Problem. Please restate, exactly as written, the lines running from the beginning of the material through the line that has "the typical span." in it.
+===+
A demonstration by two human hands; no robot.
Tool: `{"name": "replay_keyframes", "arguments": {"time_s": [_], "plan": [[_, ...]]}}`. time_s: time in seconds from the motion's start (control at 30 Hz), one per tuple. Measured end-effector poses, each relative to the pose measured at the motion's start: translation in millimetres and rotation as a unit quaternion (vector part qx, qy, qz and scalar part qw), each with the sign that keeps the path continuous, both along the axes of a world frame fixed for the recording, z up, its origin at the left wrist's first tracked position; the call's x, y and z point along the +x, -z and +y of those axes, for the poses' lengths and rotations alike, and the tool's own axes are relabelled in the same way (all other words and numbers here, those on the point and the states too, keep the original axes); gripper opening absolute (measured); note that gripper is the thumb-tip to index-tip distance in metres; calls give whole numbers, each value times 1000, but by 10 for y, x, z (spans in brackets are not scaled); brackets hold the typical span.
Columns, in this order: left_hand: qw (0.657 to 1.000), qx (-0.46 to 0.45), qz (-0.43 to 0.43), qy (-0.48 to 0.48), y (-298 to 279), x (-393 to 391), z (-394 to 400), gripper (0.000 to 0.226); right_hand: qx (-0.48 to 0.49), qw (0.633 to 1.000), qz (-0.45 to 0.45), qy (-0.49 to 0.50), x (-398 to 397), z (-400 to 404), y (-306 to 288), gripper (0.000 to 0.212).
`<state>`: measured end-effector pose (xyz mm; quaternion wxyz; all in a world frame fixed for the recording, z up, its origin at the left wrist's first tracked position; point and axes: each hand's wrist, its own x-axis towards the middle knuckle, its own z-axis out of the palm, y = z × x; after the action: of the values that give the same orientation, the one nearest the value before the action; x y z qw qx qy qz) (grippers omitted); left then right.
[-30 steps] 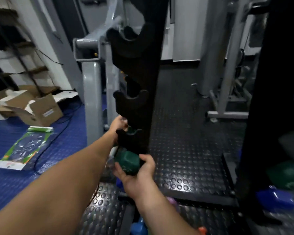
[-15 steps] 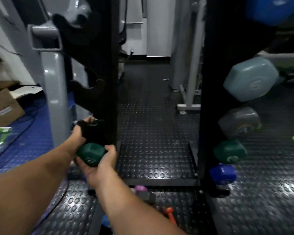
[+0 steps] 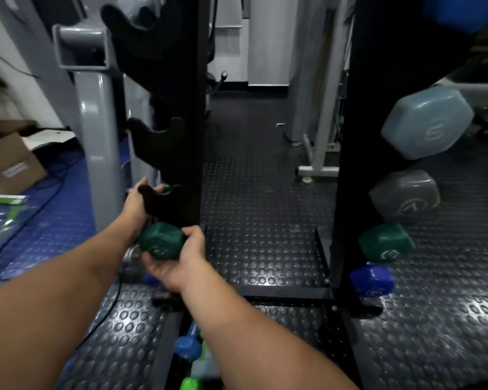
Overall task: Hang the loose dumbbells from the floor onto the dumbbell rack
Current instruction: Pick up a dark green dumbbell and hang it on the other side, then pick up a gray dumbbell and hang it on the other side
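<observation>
Head view: one wide look forward and down at a gym floor, both forearms reaching to the foot of a rack.
Floor [image 3: 265, 198]: black studded rubber matting, with blue matting to the left; it bears the rack and the weights still loose.
Dumbbell rack [image 3: 178, 108]: two black uprights with a gap between; the left upright carries hooked cradles, the upper two bare, presumably shaped so that a handle drops in and stays.
Right upright [image 3: 366, 136]: shows four dumbbell heads stacked top to bottom, pale blue [image 3: 427, 122], grey [image 3: 404, 195], green [image 3: 385, 243] and dark blue [image 3: 372, 280], largest highest.
Grey machine post [image 3: 102, 153]: stands just left of the left upright, crowding the left hand's approach.
Green dumbbell [image 3: 161, 240]: the piece in hand, low beside the left upright, its near head just below the lowest cradle [image 3: 159, 201]; a sliver of green shows in that notch, so the handle is probably being seated there.
Right hand [image 3: 178, 263]: palm up, fingers and thumb curled round the near green head, carrying its weight from beneath.
Left hand [image 3: 137, 204]: beside the lowest cradle, largely hidden by it; whether it grasps the dumbbell or only steadies cannot be told.
Loose dumbbells [image 3: 188, 346]: blue, pale and bright green pieces on the floor at the bottom edge, still to be hung.
</observation>
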<state>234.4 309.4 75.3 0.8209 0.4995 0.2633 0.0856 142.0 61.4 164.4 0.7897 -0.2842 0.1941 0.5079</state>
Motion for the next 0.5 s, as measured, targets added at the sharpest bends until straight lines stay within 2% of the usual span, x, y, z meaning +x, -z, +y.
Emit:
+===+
Task solution.
A demonstration by two human hands; no robot.
Tool: `{"name": "replay_keyframes", "arguments": {"time_s": [_], "plan": [[_, ...]]}}`. time_s: time in seconds from the motion's start (control at 30 Hz), one per tuple. Measured end-effector poses, each relative to the pose measured at the motion's start: translation in millimetres and rotation as a unit quaternion (vector part qx, qy, qz and scalar part qw), each with the sign that keeps the path continuous, both along the axes of a world frame fixed for the recording, z up, its origin at the left wrist's first tracked position; the call's x, y and z point along the +x, -z and +y of those axes, for the poses' lengths and rotations alike, and the tool's own axes are relabelled in the same way (all other words and numbers here, those on the point and the states too, keep the original axes); gripper opening absolute (measured); note that gripper is the thumb-tip to index-tip distance in metres; calls give whole numbers, each value times 1000, but by 10 for y, x, z (spans in brackets are not scaled); brackets hold the typical span.

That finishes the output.